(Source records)

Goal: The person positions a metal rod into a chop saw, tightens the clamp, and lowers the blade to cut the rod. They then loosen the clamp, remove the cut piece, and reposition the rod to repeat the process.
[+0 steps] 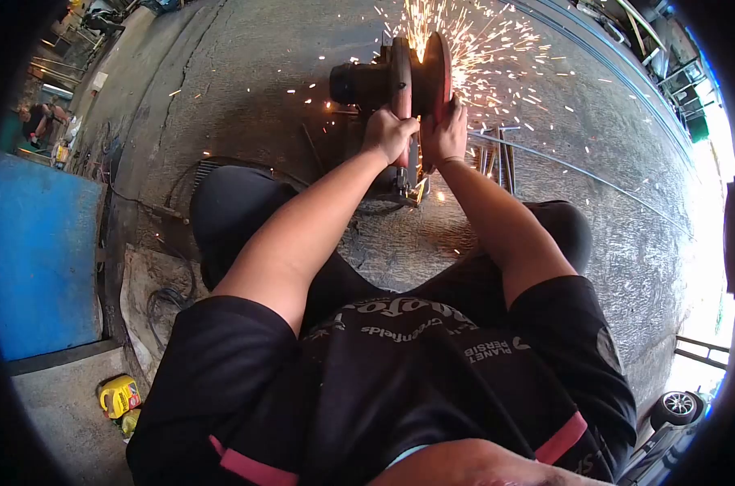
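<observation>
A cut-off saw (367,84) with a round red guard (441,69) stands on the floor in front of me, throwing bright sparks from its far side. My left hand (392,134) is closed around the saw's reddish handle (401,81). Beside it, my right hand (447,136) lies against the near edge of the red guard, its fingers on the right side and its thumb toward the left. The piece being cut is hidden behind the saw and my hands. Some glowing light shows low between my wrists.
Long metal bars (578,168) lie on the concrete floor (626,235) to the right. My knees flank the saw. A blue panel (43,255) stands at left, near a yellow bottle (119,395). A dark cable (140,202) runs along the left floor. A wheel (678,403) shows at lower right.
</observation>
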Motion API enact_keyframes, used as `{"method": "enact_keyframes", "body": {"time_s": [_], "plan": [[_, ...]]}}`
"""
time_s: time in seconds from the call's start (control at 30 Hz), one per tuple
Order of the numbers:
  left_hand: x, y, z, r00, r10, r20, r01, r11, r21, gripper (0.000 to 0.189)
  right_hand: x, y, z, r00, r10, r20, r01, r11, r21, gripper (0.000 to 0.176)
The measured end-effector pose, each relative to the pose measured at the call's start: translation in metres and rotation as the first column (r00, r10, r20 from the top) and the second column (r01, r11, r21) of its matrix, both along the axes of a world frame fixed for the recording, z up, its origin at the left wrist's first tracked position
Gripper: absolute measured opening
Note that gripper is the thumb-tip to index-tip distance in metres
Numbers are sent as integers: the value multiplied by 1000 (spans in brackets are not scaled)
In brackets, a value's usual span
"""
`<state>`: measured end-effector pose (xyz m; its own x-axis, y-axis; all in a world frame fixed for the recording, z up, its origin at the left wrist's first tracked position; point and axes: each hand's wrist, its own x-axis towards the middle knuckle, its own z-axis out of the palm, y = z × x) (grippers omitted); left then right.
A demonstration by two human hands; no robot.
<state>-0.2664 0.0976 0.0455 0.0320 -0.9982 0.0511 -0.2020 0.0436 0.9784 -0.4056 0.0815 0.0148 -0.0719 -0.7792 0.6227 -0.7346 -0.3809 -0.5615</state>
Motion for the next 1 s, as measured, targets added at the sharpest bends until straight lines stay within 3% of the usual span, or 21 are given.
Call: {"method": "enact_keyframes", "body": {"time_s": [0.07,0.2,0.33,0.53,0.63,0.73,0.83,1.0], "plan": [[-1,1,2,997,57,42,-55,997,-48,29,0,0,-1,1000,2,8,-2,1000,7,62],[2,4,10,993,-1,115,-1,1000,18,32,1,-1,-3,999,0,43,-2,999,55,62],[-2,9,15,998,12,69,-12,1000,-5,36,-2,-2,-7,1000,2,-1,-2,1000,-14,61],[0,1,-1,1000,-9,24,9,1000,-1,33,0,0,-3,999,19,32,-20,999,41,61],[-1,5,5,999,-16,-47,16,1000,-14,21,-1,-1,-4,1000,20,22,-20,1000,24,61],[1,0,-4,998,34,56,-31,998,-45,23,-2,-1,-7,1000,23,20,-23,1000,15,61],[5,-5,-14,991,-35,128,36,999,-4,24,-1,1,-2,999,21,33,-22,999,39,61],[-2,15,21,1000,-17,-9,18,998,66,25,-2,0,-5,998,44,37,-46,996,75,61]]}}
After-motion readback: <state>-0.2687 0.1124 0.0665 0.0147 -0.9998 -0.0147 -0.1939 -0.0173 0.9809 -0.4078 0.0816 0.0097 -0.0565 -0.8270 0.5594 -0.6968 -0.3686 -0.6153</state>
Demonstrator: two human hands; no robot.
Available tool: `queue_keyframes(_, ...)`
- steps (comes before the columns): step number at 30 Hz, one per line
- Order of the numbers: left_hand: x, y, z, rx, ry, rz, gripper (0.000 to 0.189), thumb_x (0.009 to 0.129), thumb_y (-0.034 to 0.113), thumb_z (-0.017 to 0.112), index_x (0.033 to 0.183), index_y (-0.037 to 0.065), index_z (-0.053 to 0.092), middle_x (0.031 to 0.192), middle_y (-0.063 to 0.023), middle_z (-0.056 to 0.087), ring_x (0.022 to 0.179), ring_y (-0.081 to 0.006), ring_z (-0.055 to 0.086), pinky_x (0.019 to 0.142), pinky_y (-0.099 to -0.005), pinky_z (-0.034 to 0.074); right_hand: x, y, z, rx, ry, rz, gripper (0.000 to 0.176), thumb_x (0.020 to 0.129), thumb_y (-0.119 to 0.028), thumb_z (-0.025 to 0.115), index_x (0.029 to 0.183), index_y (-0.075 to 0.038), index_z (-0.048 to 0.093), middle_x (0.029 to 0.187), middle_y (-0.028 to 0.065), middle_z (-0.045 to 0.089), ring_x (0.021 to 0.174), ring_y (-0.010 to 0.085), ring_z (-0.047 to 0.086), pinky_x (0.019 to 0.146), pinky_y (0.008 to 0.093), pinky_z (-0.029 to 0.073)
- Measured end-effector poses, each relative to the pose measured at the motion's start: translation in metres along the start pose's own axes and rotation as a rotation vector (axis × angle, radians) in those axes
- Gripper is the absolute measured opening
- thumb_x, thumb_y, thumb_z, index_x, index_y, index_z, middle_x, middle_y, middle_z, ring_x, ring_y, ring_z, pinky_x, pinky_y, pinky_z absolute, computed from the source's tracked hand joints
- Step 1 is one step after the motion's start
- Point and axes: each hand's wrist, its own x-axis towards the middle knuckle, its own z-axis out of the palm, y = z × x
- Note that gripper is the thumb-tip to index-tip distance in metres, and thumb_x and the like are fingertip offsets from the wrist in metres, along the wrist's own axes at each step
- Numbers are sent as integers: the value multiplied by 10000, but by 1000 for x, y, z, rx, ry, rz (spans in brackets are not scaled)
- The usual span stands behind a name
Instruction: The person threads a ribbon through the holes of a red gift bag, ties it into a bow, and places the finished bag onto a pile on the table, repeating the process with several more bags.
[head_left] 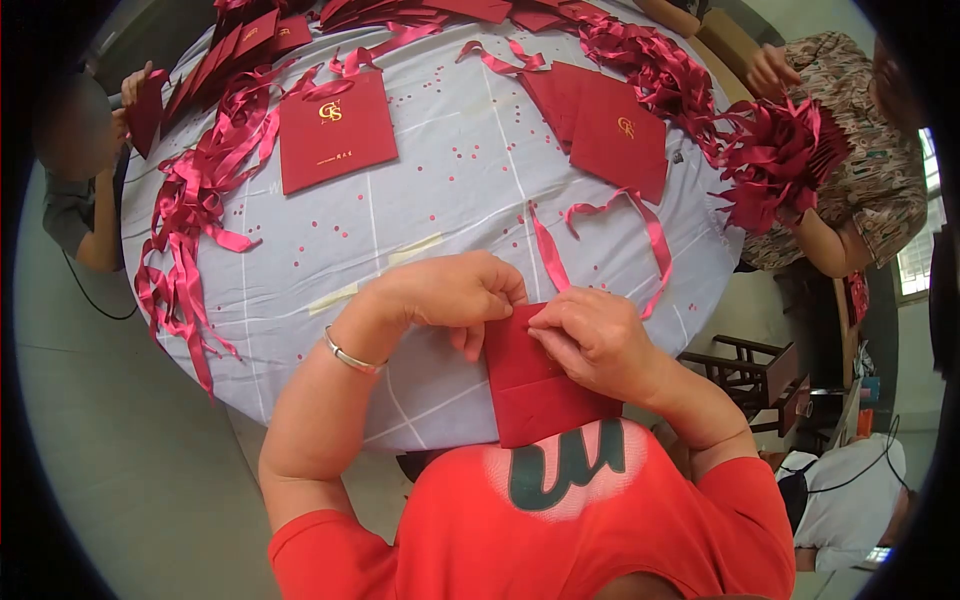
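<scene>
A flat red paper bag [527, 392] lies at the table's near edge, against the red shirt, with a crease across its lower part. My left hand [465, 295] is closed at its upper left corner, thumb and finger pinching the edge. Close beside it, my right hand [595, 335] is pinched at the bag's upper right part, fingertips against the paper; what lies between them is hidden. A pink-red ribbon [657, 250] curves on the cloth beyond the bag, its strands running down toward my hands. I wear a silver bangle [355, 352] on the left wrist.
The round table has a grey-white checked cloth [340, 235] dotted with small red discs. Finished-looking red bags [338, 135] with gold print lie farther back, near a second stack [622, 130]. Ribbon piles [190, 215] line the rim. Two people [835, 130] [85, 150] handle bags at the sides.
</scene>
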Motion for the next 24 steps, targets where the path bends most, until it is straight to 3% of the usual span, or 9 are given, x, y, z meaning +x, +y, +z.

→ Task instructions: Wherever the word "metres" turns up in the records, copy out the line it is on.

→ Result of the exercise:
The measured end-effector pose, each relative to the pose measured at the call's start: translation in metres and rotation as the first column (r00, r10, r20 from the top) and the second column (r01, r11, r21) of its matrix, both along the axes of a world frame fixed for the recording, z up, its origin at the left wrist's first tracked position
Note that gripper is the thumb-tip to index-tip distance in metres
- Measured end-effector poses, each relative to the pose measured at the motion's start: translation in metres along the start pose's own axes and rotation as a rotation vector (axis × angle, radians) in those axes
- Note that gripper is the thumb-tip to index-tip distance in metres, and thumb_x and the like are fingertip offsets from the wrist in metres, along the wrist's own axes at each step

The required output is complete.